0

I´ve to parse a HTML site presenting a call list. After converting to XML the structur is:

<body>
    <form name="mainform" method="POST" action="baz" class="all">
        <input type="submit" value="" style="position:absolute;top:-9999px;left:-9999px;" name="apply"/>
        <p>foo</p>
        <div class="bar">
            ..
        </div>
        <br/>
        <div class="onPageTabsBox">
            <ul class="tabs onPageTabs">
                ...
            </ul>
        </div>
        <table id="baz">
            <tr class="thead">
                ...
            </tr>
        </table>
        <div id="uiScroll">
            <table id="bla">
                <tr class="showif_in">
                    ...
                </tr>
                ...    
                <tr class="showif_out">
                    <td class="call_out" title="outbound call" datalabel="29.12.19 11:13"/>
                    <td>29.12.19 11:13</td>
                    <td title="Doe, John (privat) = 0123456789" datalabel="Name / Rufnummer">
                        <a href=" " onclick="return onDial('0123456789');">Doe, John (privat)</a>
                    </td>
                    <td datalabel="foo">bar</td>
                    <td title="987654 (Internet)" datalabel="own number">987654</td>
                    <td class="duration" data-timestr="0:02" datalabel="duration">2 Min</td>
                    <td class="btncolumn">
                        ...                        
                    </td>
                </tr>
                <tr class="showif_out">
                    ...
                </tr>

Function I need is to get phone numbers from incoming, outgoing, ... calls. So I try to get the phone number(s) from that td node, where title contains " = " The function is at present like this:

function getCallList($config, string $type = '')
{
    ...
    $xmlSite = convertHTMLtoXML($response);
    switch ($type) {
        case 'in':
        case 'out':
        case 'fail':
        case 'rejected':
            $query = sprintf('//form/div/table/tr[@class="showif_%s"]', $type);
            break;
        default:                                   // get all recorded calls
            $query = '//form/div/table/tr';
    }
    $rows = $xmlSite->xpath($query);
    foreach ($rows as $row) {
        $numbers = $row->xpath('substring-after(//td[@title], " = ")');
    }
    ...
}

After consulting similar questions here I tried $numbers = $row->evaluate('substring-after(//td[@title], " = ")'); and several other xPath expressions - unfortunately I can't get the substring. Apart from that, I suspect that it should also be possible to get an array with the phone numbers with just one query.

Black Senator
  • 449
  • 3
  • 11

1 Answers1

1

As mentioned here and here, you unfortunately can't accomplish this in one query with XPath 1.0.
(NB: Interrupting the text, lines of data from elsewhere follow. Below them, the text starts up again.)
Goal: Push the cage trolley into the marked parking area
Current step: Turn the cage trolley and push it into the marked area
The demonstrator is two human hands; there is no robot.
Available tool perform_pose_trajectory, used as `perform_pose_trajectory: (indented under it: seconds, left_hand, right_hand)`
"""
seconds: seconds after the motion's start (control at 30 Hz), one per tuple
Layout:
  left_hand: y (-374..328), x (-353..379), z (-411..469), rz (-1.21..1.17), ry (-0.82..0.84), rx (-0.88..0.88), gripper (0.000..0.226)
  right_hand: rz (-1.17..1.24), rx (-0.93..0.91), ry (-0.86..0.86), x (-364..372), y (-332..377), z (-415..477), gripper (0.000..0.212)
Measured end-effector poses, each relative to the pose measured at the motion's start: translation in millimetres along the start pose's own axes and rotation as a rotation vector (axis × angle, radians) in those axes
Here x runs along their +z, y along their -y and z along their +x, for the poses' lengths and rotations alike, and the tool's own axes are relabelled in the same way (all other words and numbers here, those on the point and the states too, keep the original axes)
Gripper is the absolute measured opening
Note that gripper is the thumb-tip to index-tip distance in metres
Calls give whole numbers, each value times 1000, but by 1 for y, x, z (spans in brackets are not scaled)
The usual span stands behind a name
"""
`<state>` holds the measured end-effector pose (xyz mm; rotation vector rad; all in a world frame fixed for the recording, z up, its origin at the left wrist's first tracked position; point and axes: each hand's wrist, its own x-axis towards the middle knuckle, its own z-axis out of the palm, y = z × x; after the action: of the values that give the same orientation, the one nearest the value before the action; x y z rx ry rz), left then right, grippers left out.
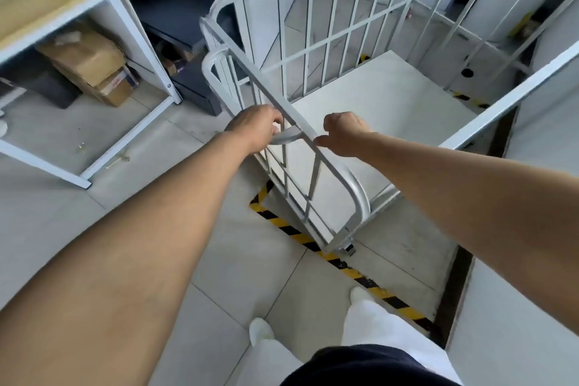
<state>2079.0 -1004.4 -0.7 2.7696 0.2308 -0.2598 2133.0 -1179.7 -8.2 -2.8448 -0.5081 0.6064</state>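
Floor (219,276): pale grey tiles. Yellow-black hazard tape (341,266) runs diagonally from centre to near right, corner turning far at centre. Cage trolley (376,97) stands on the floor just beyond the tape, caster (347,250) touching the tape's far edge. White shelf rack (125,41) stands far left, cardboard boxes (94,66) on the floor under it. Person's white shoes (260,329) near centre.
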Motion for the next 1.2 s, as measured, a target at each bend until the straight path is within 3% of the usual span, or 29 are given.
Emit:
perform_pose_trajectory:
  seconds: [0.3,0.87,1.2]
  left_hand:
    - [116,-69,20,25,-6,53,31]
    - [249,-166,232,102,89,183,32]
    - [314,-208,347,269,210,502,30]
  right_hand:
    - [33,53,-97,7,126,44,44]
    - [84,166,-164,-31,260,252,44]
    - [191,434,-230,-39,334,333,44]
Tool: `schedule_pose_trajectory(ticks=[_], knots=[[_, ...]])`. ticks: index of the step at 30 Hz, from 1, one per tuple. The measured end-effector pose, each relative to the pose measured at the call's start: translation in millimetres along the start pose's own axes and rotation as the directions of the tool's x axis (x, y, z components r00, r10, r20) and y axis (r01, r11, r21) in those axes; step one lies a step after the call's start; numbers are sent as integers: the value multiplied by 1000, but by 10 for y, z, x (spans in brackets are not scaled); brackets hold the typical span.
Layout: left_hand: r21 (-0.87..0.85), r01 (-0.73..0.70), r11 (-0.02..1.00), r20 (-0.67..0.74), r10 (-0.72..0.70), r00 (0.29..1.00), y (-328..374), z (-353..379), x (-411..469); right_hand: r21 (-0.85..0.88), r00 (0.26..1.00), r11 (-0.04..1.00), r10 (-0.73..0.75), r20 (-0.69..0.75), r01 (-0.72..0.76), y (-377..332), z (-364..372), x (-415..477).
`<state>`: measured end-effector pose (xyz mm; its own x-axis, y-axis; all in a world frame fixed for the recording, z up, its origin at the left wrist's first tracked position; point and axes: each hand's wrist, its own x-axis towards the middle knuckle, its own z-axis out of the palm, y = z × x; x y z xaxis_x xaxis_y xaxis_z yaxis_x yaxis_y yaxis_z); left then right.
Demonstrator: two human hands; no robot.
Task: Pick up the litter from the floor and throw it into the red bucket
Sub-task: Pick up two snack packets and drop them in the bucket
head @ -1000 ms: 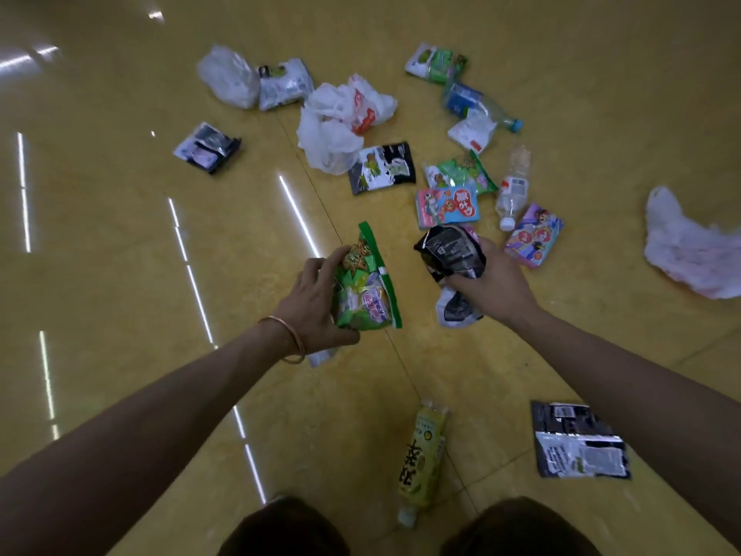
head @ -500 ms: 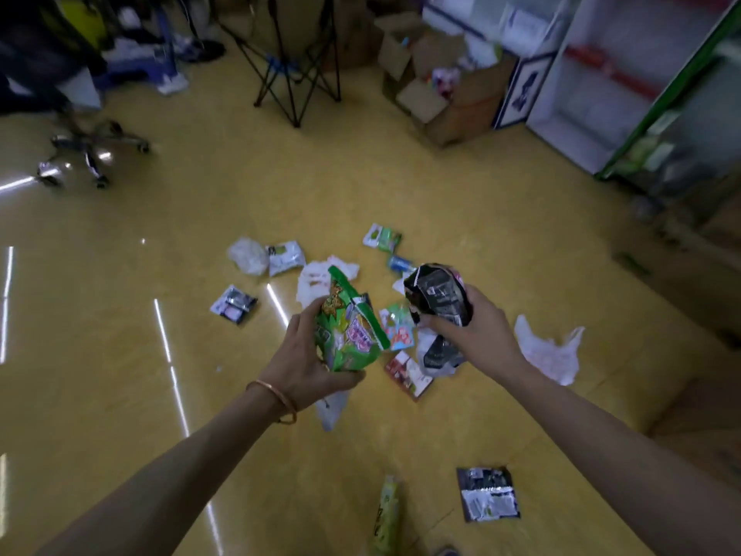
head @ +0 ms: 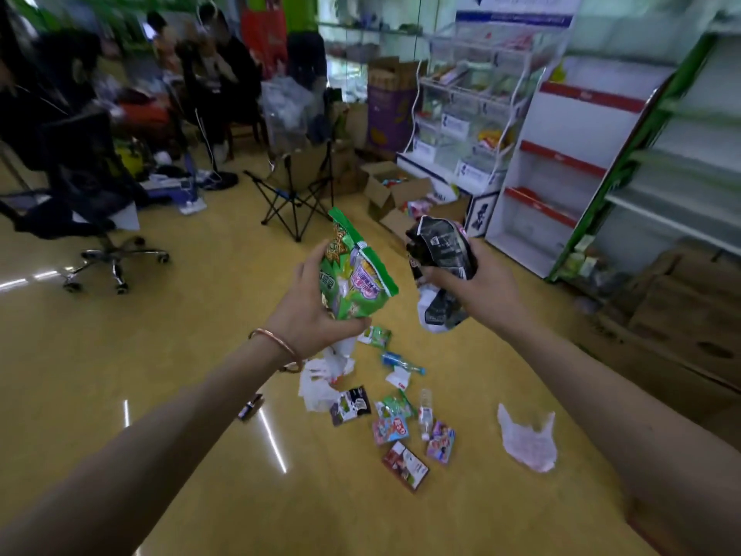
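The green packet (head: pixel 355 280) is gripped upright in the left hand (head: pixel 308 315). The crumpled black wrapper (head: pixel 441 250) is clutched in the right hand (head: pixel 477 290). Both hands are raised, near each other but apart, above the remaining litter (head: pixel 393 429) scattered on the floor (head: pixel 160 355), with a white bag (head: pixel 527 439) off to the right. No red bucket shows. It seems best to grip firmly, find the bucket first, then let go right over its mouth so the light wrappers cannot drift.

I can read nothing for certain: the print on the green snack bag (head: pixel 353 274) and the black wrapper (head: pixel 441 250) is too blurred.
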<state>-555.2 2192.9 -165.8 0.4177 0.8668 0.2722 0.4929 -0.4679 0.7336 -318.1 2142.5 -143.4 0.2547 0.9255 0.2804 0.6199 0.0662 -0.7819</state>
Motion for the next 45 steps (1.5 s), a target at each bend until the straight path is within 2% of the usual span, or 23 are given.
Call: schedule_pose_trajectory(ticks=[8,13,18,24,30,35,39,45], knots=[[12,-48,999,-12,48,999,186,-395,-151,22,997,997,-70,-39,70,-407,-48,-166],[5,-1,1000,-27,2,1000,223,-507,-283,34,995,994,-105,-2,105,-580,12,-150],[19,27,999,-144,-24,989,222,-607,-454,87,982,983,-169,87,162,-724,141,-42],[53,184,981,-267,-164,950,182,-724,-828,179,937,960,-256,240,216,-825,425,-45],[-39,385,922,-424,-364,829,2,-849,-1574,274,843,936,-323,429,219,-903,965,-206],[-54,580,813,-522,-518,678,-106,-1062,-2436,335,708,917,-382,594,214,-1118,1545,-624],[-98,629,772,-621,-541,568,-76,-1314,-3073,393,605,880,-471,642,268,-1524,1913,-936],[-83,709,701,-719,-534,445,-75,-1749,-3944,468,441,820,-573,691,331,-2214,2447,-1501]])
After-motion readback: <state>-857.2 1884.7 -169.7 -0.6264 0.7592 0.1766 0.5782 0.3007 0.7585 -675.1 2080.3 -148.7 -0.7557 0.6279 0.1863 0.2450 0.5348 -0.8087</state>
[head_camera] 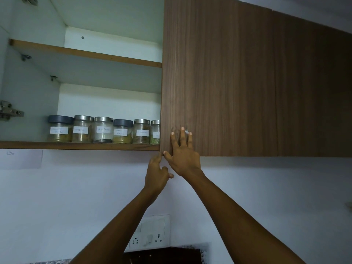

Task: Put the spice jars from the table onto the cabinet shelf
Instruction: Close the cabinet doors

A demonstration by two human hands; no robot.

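Note:
Several labelled glass spice jars (102,129) stand in a row on the lower cabinet shelf (76,145), some with steel lids, two with dark lids. The rightmost jar (155,132) is partly hidden behind the brown wooden cabinet door (247,82). My right hand (182,155) lies flat on the door's lower left corner, fingers spread, a ring on one finger. My left hand (157,172) is just below that corner, fingertips at the door's bottom edge, holding nothing I can see.
An upper shelf (85,54) sits above with nothing visible on it. A door hinge (9,111) is on the left wall of the cabinet. A white switch and socket plate (150,233) is on the wall below, above a dark granite counter edge (163,254).

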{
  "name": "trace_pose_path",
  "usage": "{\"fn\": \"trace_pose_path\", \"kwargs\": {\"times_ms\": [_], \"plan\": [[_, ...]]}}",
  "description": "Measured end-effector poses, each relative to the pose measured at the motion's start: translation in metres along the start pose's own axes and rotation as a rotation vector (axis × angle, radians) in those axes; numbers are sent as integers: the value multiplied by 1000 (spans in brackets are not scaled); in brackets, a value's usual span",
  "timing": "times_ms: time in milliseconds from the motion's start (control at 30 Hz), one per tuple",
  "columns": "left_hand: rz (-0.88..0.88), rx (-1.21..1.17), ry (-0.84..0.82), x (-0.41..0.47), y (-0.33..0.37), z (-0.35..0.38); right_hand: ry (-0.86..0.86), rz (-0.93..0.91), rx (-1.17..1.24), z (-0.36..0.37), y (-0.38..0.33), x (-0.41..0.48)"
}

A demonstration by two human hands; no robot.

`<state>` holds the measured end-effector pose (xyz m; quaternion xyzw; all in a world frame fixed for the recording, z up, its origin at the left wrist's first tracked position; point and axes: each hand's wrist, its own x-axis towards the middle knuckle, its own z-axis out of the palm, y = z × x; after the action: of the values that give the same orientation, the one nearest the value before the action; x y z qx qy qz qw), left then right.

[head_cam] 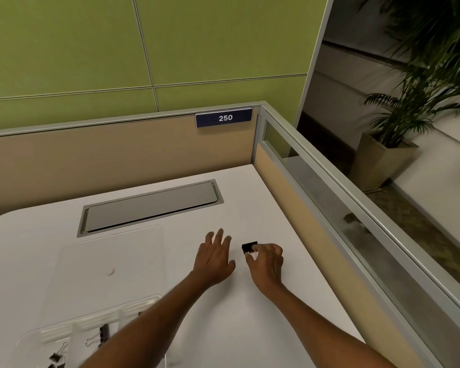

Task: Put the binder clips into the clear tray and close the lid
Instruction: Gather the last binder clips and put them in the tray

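1. The clear tray sits on the white table at the near left, and its dividers split it into several compartments.
2. Several binder clips lie in the tray's compartments, with more towards its near left corner.
3. The tray's lid is open and lies flat on the table just behind the tray. It carries a small pinkish mark.
4. The left forearm crosses over the tray's right side. The left hand is beyond and to the right of the tray, palm down low over the table, its fingers straight and slightly spread, holding nothing.
5. The right hand is further right of the tray, just beside the left hand but apart from it.
6. Its fingers pinch one black binder clip by the wire handles. The clip's black body points away from the tray's far side. Whether the clip touches the table cannot be told.
7. Beyond the tray's lid, a grey hatch is set into the table.
8. Further back from the tray stands a beige partition with a blue sign reading 250.
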<state>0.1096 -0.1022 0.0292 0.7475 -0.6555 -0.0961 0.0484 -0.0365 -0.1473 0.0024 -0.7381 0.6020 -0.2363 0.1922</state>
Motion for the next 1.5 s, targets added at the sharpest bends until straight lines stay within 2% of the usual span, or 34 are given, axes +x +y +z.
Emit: {"fn": "trace_pose_path", "kwargs": {"times_ms": [267,600,767,867,1067,1333,1500], "plan": [[-48,-18,-34,23,3,14,-139,16,-129,9,7,32],[-38,36,-50,28,-2,29,-217,-102,-364,25,4,42],[-26,61,-45,26,-6,29,-237,-76,-379,25,-2,43],[-40,44,-37,23,-9,27,-253,-20,-284,23,-8,43],[-92,19,25,6,-25,22,-305,174,139,16,-26,40],[-162,1,112,-32,-55,6,-401,155,553,9,-49,10],[-195,-25,165,-62,-77,-3,-477,152,679,6,-78,-14]]}}
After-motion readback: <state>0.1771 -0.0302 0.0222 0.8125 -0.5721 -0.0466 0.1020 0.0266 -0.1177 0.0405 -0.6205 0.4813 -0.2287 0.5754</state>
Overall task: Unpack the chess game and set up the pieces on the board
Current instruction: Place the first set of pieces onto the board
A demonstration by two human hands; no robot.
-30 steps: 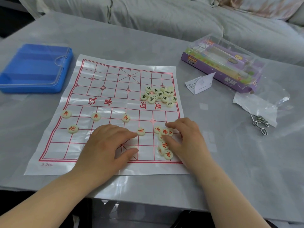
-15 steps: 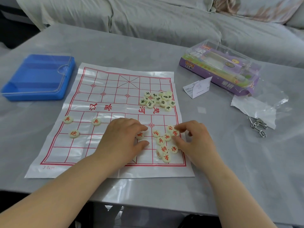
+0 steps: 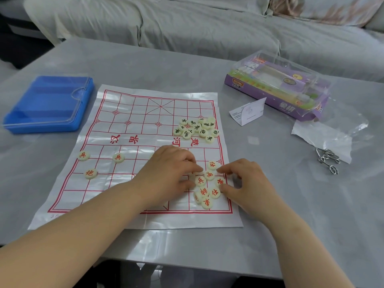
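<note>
Both grips are low on the board point(image 3: 145, 113), near its corner on the person's right. Left grip point(image 3: 166, 173): fingers bent, tips down at the edge of the red pieces point(image 3: 204, 192). A piece is half hidden under the tips, so I cannot tell if it pinches one. Right grip point(image 3: 247, 183): thumb & forefinger spread, one red piece btw. them, thumb touching it, not pinched. The red heap lies btw. the two grips. The black pieces point(image 3: 196, 128) are heaped just beyond the left grip. Three single pieces point(image 3: 118, 157) stand well to the left of it. The blue case point(image 3: 47, 102) is far left on the desk point(image 3: 187, 65). The purple box point(image 3: 278, 86), paper slip point(image 3: 248, 111), plastic bag point(image 3: 324, 138) & metal rings point(image 3: 328, 161) lie beyond and right of the right grip.
</note>
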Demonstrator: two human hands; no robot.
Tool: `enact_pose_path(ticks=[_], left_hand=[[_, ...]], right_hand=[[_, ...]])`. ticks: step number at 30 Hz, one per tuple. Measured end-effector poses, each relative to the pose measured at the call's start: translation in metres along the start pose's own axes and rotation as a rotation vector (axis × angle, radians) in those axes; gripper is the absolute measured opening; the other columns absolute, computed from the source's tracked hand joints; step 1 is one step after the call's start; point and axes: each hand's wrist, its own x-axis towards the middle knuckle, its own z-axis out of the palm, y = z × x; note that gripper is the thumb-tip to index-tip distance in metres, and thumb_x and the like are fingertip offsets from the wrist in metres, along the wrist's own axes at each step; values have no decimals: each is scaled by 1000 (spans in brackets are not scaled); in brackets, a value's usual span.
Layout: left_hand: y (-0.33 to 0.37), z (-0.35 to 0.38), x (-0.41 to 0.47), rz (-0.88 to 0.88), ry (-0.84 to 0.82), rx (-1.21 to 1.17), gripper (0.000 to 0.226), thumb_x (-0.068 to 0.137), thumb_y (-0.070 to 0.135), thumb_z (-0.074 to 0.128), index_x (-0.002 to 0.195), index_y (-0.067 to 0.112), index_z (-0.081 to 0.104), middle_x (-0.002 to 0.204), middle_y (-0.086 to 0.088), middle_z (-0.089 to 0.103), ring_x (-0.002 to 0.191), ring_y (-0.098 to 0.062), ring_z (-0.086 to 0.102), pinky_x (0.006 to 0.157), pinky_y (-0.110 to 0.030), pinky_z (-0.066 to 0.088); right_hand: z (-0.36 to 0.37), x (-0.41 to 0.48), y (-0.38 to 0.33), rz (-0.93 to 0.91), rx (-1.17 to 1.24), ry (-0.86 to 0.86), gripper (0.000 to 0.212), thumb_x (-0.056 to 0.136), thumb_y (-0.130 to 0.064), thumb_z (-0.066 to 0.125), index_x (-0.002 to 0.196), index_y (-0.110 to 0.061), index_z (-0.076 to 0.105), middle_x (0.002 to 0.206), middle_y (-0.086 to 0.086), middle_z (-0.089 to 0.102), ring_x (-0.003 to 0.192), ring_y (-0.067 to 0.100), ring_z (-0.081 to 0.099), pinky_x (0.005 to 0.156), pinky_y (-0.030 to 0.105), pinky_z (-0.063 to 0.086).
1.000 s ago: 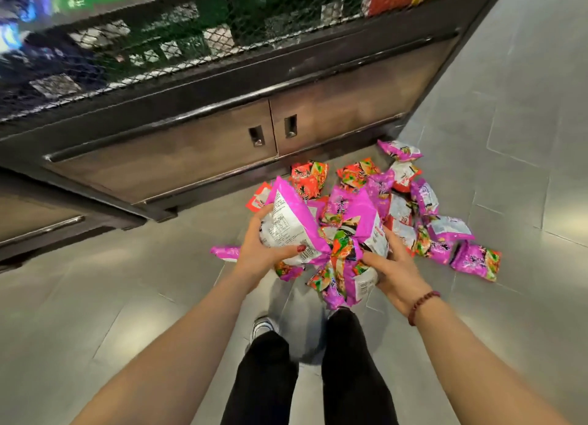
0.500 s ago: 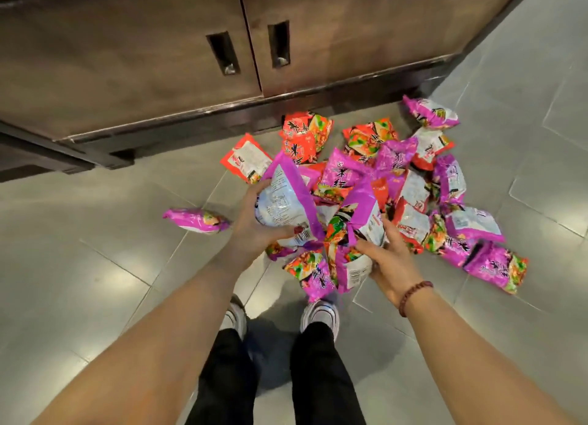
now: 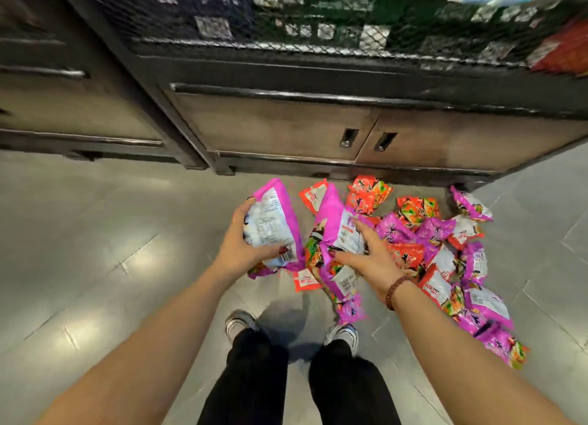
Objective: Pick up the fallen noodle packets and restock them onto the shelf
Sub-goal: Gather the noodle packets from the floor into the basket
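In the left grip: the left hand (image 3: 238,249) is curled round one purple packet (image 3: 273,224), white back up, held clear of the floor (image 3: 95,233).
In the right grip: the right hand (image 3: 375,259) lies over a bundle (image 3: 331,227) of purple packets, fingers across the top and thumb at its near side. It seems to clasp the lot, with the lowest bag dangling below the hand.
Between the grips: there is a gap now. Half a second ago packet and bundle touched, so the hands have drawn apart.
Right of the right grip: a pile (image 3: 445,249) of purple and orange packets lies on the floor. Whether it touches the bundle cannot be told.
Beyond both grips: the cabinet (image 3: 286,128), and above it the mesh shelf (image 3: 286,27), blurred. The shelf was out of frame half a second ago, so the head has tipped up.
Meaning: this handful is probably gathered and the carry to the shelf is starting. Nothing from these hands is stocked yet.
Left to do: most of the pile, so the task looks early.
Risk: the bundle is loosely stacked, and a bag could slip out on the way up.
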Motion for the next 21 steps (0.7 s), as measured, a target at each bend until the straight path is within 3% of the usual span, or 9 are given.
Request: enact_pose_path(ticks=[5,8,12,15,18,21], left_hand=[[21,-115,-63,25,181,-117,98,64,-4,85,138,32,31,124,13,53,96,11,61,73,-10,51],[20,-176,-91,17,231,-158,100,67,-5,83,139,34,27,122,8,55,95,6,64,69,-12,52],[16,-242,-109,49,361,-186,103,67,-1,84,144,31,24,120,16,51,96,9,62,70,-9,51],[12,-284,-115,49,448,-273,106,68,5,84,148,34,21,130,9,51,105,0,62,80,-20,56],[9,-323,-115,39,516,-322,109,64,19,87,148,39,21,134,9,50,113,-5,60,88,-37,57],[11,-366,-109,28,579,-354,107,61,28,90,145,43,25,135,7,50,117,-11,58,89,-40,57]], right_hand=[[108,-23,-57,-71,-44,-160,65,75,8,73,118,-33,47,108,-10,58,89,-2,62,69,15,53],[177,-24,-76,-90,-82,-291,70,71,5,79,121,-35,51,122,4,59,105,17,64,78,30,57],[262,-13,-102,-116,-101,-415,71,72,8,77,128,-28,51,122,14,62,109,28,64,84,42,57],[312,-1,-128,-116,-178,-514,74,73,5,77,133,-26,46,121,11,61,109,27,64,88,48,56],[359,17,-159,-126,-301,-615,77,74,1,77,136,-27,41,122,6,58,108,21,64,83,41,58],[409,42,-186,-137,-402,-694,76,74,-3,79,133,-33,41,122,3,56,110,19,63,85,40,58]])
What you could do instead is list all the title attributes belonging to these <td>s, then use preg_match to grab anything that's after an = surrounded by spaces:

$rowTitleAttrs = $xmlSite->xpath('//tr[@class="showif_out"]/td/@title');

$phoneNumbers = [];
foreach ($rowTitleAttrs as $rowTitleAttr) {
  if (preg_match('/(?<= = )(?<phoneNumber>.*?)$/', $rowTitleAttr->title, $matches)) {
    $phoneNumbers[] = $matches['phoneNumber'];
  }
}

I took the liberty of simplifying your XPath query in the process, as a class name should be accurate enough to not have to state the whole path leading to it.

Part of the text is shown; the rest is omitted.